Monday, June 7, 2010

Sailing through Michael Crichton's Pirate Latitudes


After my recent dire experience with The Island, Peter Benchley's 1979 pirate adventure (see my post here), I was leery of another "best-selling" author tackling the same subject. I was doubly leery when that author was the late Michael Crichton, a writer whose brilliant and innovative ideas are invariably balanced by a nonexistent sense of pacing, characterization and style.

And yet, his 2009 novel Pirate Latitudes surprised me, much as his 1976 novel, Eaters of the Dead. This new book was discovered as a completed manuscript among his computer files after his death, and it has the feel of a pet project. As such, perhaps he paid more attention to crafting a plot that pays off, rather than a series of incidents that simply stop when the book runs out of pages (i.e., Jurassic Park).
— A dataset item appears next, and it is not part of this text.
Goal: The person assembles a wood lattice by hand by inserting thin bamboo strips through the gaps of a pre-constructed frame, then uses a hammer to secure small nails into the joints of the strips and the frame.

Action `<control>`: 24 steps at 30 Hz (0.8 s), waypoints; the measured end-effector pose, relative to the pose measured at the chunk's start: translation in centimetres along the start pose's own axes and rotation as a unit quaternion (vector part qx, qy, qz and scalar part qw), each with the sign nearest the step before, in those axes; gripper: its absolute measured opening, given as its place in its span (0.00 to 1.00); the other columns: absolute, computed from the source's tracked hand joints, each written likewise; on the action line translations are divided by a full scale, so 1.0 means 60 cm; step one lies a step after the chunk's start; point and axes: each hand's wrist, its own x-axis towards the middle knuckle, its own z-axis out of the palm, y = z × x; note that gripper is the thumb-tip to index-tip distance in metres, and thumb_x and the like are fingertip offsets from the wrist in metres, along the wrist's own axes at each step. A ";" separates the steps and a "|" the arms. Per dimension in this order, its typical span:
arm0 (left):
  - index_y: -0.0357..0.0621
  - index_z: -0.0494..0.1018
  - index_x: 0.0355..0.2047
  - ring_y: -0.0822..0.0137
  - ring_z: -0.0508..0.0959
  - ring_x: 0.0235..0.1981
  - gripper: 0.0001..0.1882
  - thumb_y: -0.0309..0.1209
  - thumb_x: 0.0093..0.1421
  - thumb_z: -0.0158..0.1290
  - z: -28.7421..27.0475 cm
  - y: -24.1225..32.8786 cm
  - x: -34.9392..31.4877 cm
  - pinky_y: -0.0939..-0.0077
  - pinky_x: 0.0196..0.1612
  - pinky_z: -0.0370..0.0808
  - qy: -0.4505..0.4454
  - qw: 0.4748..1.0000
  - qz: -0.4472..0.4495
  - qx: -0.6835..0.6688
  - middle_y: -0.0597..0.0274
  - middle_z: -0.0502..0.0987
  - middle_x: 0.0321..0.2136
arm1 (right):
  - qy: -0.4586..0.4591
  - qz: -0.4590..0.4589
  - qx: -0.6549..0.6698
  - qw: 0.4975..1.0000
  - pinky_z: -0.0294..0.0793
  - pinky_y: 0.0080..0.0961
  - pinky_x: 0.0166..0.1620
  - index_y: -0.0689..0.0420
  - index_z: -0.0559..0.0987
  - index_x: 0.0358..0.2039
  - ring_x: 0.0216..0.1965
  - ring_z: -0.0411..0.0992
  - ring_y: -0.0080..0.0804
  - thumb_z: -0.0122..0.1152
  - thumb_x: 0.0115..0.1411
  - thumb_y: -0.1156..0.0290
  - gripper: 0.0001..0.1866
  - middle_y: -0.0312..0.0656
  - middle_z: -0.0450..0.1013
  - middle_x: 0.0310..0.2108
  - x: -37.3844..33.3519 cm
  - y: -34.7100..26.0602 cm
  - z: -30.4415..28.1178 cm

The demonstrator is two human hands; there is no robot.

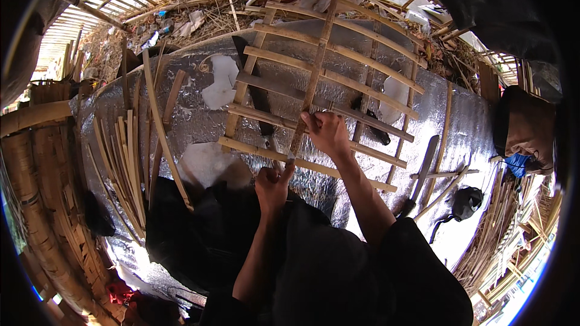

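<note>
A lattice of crossed bamboo strips (362, 92) lies tilted in front of me, several long slats crossing a few uprights. My right hand (329, 134) is closed on its middle upright, thumb and fingers pinching where a slat crosses. Lower down, my left hand (272, 188) is closed, its thumb against the bottom end of that same upright, at the nearest slat. The other fingers curl under, partly hidden. Just above the left hand, a narrow pale piece shows behind the slats; I cannot make out what it is.
A silvery foil sheet (471, 124) covers the ground. Loose bamboo strips (121, 163) lie at the left, beside larger bamboo pieces (45, 205). A dark flat blade-like tool (425, 172) and a small black pouch (466, 203) lie at the right. Dry straw and litter (175, 27) lie behind.
</note>
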 end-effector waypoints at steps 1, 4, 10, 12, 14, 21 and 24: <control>0.38 0.70 0.25 0.71 0.69 0.20 0.21 0.40 0.57 0.69 -0.005 -0.014 0.001 0.72 0.27 0.67 -0.018 0.998 -0.009 -0.054 0.64 0.72 0.20 | 0.003 -0.009 0.008 1.000 0.78 0.44 0.30 0.58 0.82 0.24 0.26 0.81 0.53 0.63 0.67 0.51 0.23 0.50 0.79 0.22 -0.001 -0.003 0.005; 0.40 0.69 0.26 0.76 0.68 0.18 0.14 0.32 0.61 0.64 -0.020 -0.034 0.002 0.77 0.22 0.64 -0.043 0.982 -0.033 -0.183 0.66 0.70 0.19 | 0.023 -0.027 -0.002 0.999 0.78 0.44 0.28 0.58 0.82 0.24 0.25 0.80 0.54 0.63 0.67 0.52 0.23 0.50 0.78 0.20 -0.008 -0.010 0.013; 0.37 0.72 0.32 0.72 0.71 0.20 0.11 0.29 0.60 0.63 -0.043 -0.043 -0.005 0.74 0.26 0.69 0.002 0.989 -0.018 -0.147 0.62 0.74 0.23 | 0.027 -0.040 -0.004 0.999 0.77 0.44 0.27 0.58 0.82 0.23 0.23 0.79 0.54 0.63 0.67 0.53 0.23 0.51 0.76 0.18 -0.005 -0.001 0.011; 0.37 0.73 0.33 0.69 0.73 0.23 0.12 0.30 0.58 0.65 -0.036 -0.041 -0.007 0.72 0.29 0.71 0.042 0.995 0.060 -0.071 0.60 0.76 0.27 | 0.020 -0.038 0.002 0.999 0.77 0.44 0.28 0.58 0.82 0.23 0.23 0.79 0.54 0.63 0.67 0.52 0.23 0.51 0.76 0.18 -0.004 0.000 0.011; 0.38 0.74 0.35 0.66 0.74 0.26 0.14 0.30 0.56 0.67 -0.027 -0.031 -0.008 0.69 0.32 0.72 0.065 0.989 0.129 -0.009 0.60 0.77 0.30 | 0.013 -0.034 0.014 0.999 0.77 0.44 0.28 0.58 0.82 0.23 0.23 0.80 0.54 0.63 0.67 0.52 0.23 0.51 0.76 0.18 -0.004 -0.002 0.008; 0.41 0.74 0.38 0.61 0.74 0.31 0.15 0.29 0.54 0.68 -0.010 0.010 -0.009 0.65 0.37 0.72 0.064 0.954 0.276 0.094 0.61 0.75 0.32 | -0.007 0.002 0.002 1.000 0.79 0.47 0.31 0.57 0.83 0.24 0.26 0.81 0.55 0.61 0.67 0.49 0.24 0.50 0.77 0.19 -0.002 -0.005 0.005; 0.43 0.76 0.40 0.60 0.74 0.33 0.14 0.25 0.54 0.67 -0.002 0.031 -0.010 0.62 0.40 0.73 0.082 0.928 0.342 0.124 0.61 0.74 0.34 | -0.001 -0.003 0.010 1.000 0.80 0.47 0.32 0.56 0.84 0.25 0.27 0.81 0.56 0.61 0.67 0.49 0.23 0.51 0.78 0.20 -0.005 -0.003 0.002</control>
Whatever the reason, both Latitudes and Eaters avoid the pitfalls of Crichton's books set in the contemporary world.

Charles Hunter is a privateer in Jamaica's Port Royal, attacking Spanish ships under the protection of the British governor. When he gets word of a Spanish galleon anchored in an impregnable harbor, he hatches a plan to steal it, and its considerable treasure.
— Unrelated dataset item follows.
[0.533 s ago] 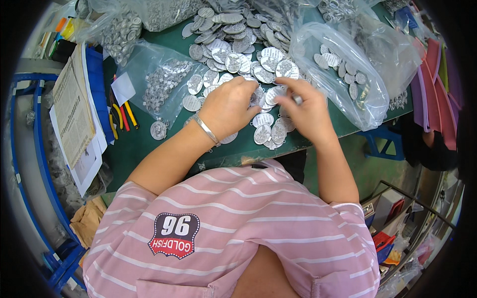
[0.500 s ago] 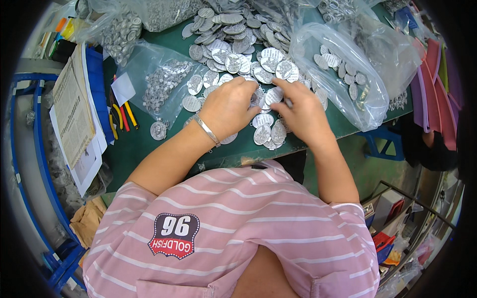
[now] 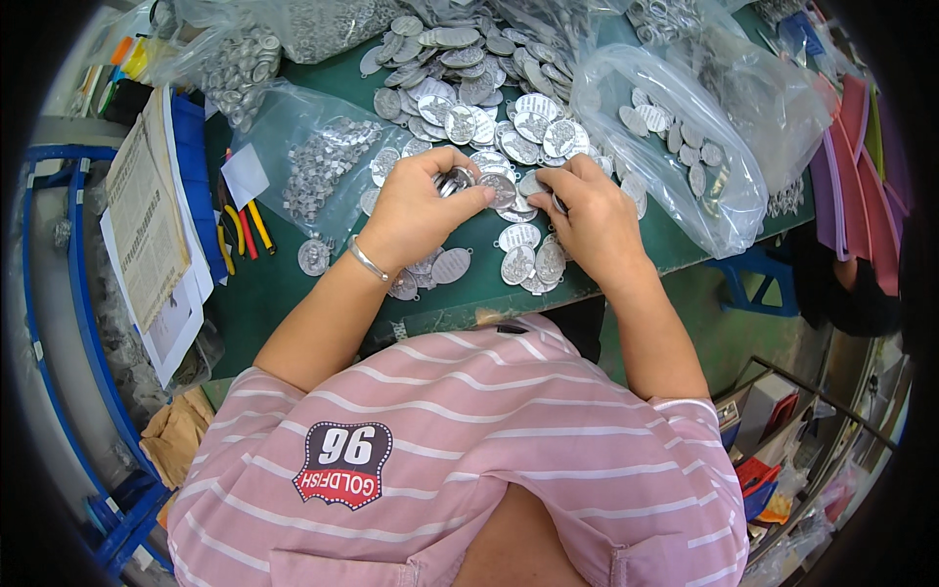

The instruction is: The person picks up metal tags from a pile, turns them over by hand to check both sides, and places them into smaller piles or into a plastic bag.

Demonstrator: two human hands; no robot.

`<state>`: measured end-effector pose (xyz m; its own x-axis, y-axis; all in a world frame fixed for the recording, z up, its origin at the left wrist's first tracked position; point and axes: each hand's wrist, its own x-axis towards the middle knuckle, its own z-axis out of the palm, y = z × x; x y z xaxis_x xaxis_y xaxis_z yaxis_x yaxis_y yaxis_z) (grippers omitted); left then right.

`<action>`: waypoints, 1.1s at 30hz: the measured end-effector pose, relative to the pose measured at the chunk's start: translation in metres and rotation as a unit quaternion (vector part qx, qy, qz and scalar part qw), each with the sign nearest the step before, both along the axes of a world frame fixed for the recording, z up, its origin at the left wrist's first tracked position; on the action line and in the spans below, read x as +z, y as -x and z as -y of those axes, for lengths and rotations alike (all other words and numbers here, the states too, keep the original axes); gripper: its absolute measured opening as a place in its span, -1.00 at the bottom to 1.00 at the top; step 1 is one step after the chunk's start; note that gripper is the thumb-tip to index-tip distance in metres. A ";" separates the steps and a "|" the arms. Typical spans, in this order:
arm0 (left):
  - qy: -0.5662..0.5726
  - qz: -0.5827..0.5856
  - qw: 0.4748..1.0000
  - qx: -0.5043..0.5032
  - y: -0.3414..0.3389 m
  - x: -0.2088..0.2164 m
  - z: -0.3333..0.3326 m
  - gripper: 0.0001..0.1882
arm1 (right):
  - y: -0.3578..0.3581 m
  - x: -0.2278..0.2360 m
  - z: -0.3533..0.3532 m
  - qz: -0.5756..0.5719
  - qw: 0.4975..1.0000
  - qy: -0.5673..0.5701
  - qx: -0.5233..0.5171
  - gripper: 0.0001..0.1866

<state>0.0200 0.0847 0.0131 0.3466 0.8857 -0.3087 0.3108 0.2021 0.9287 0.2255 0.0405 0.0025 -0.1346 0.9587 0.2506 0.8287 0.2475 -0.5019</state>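
Observation:
Silver oval medals with small loops lie in a heap (image 3: 469, 59) on the green table, spreading toward me. My left hand (image 3: 416, 210), with a metal bangle on its wrist, is closed round a few medals (image 3: 454, 182) standing on edge between thumb and fingers. Just right of it, my right hand (image 3: 595, 215) is closed, with a medal (image 3: 531, 184) at its fingertips. The edge of another shows under its curled fingers. Between the hands a medal (image 3: 499, 190) touches the left thumb tip. Below them lie a small cluster (image 3: 518, 264) and another group (image 3: 450, 266) by the left wrist.
A clear bag (image 3: 724, 210) with some medals lies to the right. On the left, small metal pieces (image 3: 333, 157) rest on a flat bag, beside pliers (image 3: 235, 230) and a blue bin (image 3: 191, 176) with papers. More filled bags (image 3: 240, 73) stand behind. The table's front edge (image 3: 430, 318) is near me.
My left hand has shifted left and turned, now showing medals gathered in its grip. My right hand has moved slightly, its fingers more curled. Medals by the left wrist have come into view.

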 end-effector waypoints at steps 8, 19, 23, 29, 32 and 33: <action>0.159 0.153 0.975 0.038 0.005 0.004 0.000 -0.84 | -0.007 -0.007 -0.006 -0.302 0.950 0.032 -0.069 -0.88; 0.159 0.200 0.966 0.034 0.003 0.002 0.002 -0.81 | 0.012 -0.003 0.003 0.008 0.999 -0.006 -0.042 -0.75; 0.181 0.235 0.953 0.057 0.005 0.001 0.004 -0.85 | 0.004 -0.009 -0.001 -0.116 0.992 0.002 -0.053 -0.82; 0.208 0.305 0.925 0.092 -0.002 -0.002 0.009 -0.85 | -0.009 0.002 -0.005 -0.783 0.580 0.224 -0.004 -0.75; 0.208 0.314 0.922 0.090 -0.003 -0.001 0.009 -0.85 | -0.002 0.012 -0.006 -0.782 0.580 0.226 -0.033 -0.78; 0.208 0.313 0.922 0.092 -0.003 0.000 0.009 -0.85 | -0.003 0.007 -0.005 -0.771 0.590 0.238 -0.029 -0.80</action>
And that's really it. There's not a lot of digression, just a straightforward plot with lots of action and damn near every pirate cliche you could want. There are hurricanes, attacks by giant squid, sword fights and cannon broadsides. Hunter is as smooth with the ladies as he is with the waves. Each member of his crew has a specialty, and they all manage to save the day at least once. The villains are suitably rogueish (all could be played by Basil Rathbone), and only the sex and violence make it an adult book. It's Pirates of the Caribbean for grownups.
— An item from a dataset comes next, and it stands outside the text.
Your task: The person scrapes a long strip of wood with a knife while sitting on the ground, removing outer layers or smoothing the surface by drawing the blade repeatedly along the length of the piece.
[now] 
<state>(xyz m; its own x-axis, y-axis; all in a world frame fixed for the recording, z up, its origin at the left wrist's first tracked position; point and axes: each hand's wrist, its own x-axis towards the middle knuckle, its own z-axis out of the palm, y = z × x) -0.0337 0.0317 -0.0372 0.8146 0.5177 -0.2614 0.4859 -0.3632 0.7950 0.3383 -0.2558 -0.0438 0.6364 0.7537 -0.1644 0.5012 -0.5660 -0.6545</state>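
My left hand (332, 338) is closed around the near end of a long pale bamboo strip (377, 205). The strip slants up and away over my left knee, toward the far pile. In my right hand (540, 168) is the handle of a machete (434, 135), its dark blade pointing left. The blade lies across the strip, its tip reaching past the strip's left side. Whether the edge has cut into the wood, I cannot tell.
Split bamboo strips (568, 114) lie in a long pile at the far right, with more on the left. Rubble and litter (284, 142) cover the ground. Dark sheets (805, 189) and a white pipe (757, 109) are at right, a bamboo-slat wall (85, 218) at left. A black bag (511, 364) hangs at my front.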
Crichton (or his staff) did their research as well, because there are plenty of obscure historical details worked into the story, mostly legitimately. But even at that, there's something thin about it, a sense that it's more a film treatment than an actual novel. We learn only enough about the characters to justify their actions, and although the settings are vivid, they still don't feel like places real people live. Still, perhaps that's enough. No one should expect depth from the guy who wrote The Lost World.